Okay listeners, in reporting, when you hear an event described as the ‘Oscars of X’, it’s usually a fairly lazy metaphor so obviously, you would never hear that said on the Nature Podcast.

Host: Benjamin Thompson

Why do I get the feeling, Shamini, that you’re about to describe something as the ‘Oscars of Science’?

Host: Shamini Bundell

Okay, listen. Last Sunday was the star-studded Breakthrough Prize award ceremony – it’s as close to the ‘Oscars of Science’ as we’re going to get. It was hosted by former James Bond actor, Pierce Brosnan, and featured a performance from Lionel Richie.

Host: Benjamin Thompson

Okay, so 007, Dancing on the Ceiling… okay just this once I’ll allow an event to be described as the ‘Oscars of Science’ on this podcast.

Host: Shamini Bundell

Thank you, Ben, that’s very gracious of you. The Breakthrough Prize recognises researchers making significant scientific advances, and are funded by a bunch of tech entrepreneurs. Once of the winners in the Life Sciences category was Angelika Amon, a biologist at the Massachusetts Institute of Technology in the US. She was recognised for her work investigating the causes of aneuploidy – that is having the incorrect number of chromosomes in a human cell – and how this can lead to serious health issues. Angelika chatted to reporter Zeeya Merali about her research and her excitement at finding out she’d won the prize.
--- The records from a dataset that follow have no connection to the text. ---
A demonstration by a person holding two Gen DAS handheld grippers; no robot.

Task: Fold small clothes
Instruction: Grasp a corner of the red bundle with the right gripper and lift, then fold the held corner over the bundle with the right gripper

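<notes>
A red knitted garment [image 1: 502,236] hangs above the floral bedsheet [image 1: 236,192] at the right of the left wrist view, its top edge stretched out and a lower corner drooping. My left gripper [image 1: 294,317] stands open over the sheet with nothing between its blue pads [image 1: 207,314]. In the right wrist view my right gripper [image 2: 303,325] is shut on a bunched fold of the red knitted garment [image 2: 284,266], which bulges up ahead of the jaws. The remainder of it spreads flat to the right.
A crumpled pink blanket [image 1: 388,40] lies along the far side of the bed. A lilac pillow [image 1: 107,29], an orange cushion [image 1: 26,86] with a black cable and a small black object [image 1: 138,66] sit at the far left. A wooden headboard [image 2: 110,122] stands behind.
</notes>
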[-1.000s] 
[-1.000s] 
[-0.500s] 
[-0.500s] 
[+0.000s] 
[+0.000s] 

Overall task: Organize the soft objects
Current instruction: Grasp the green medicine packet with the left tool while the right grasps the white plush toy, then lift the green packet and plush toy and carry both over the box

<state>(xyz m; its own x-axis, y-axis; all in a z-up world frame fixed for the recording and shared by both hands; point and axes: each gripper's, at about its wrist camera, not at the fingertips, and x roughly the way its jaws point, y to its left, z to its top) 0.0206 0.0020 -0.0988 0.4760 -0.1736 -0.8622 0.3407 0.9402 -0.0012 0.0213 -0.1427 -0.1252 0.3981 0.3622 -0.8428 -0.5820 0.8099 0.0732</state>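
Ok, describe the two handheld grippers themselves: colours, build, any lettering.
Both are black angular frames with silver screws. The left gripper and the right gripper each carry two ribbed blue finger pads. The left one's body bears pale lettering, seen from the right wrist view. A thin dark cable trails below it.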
Interviewee: Angelika Amon

I was driving in the car with my daughter and I got a phone call from a friend, who it turned out was on the committee and so forth, and he says sort of very secretly, can you talk and you cannot spill the beans, this is very secretive. So then he told me that I’d won and I had to be very, very careful to not start screaming and being all excited because of course, my daughter was sitting right next to me and her ears grew larger and larger and larger, the more mysterious the conversation went, right.

Interviewer: Zeeya Merali

So, as I understand it, you’re investigating the consequences of sort of abnormal numbers of chromosomes. Can you tell us why you were investigating this problem and what you discovered?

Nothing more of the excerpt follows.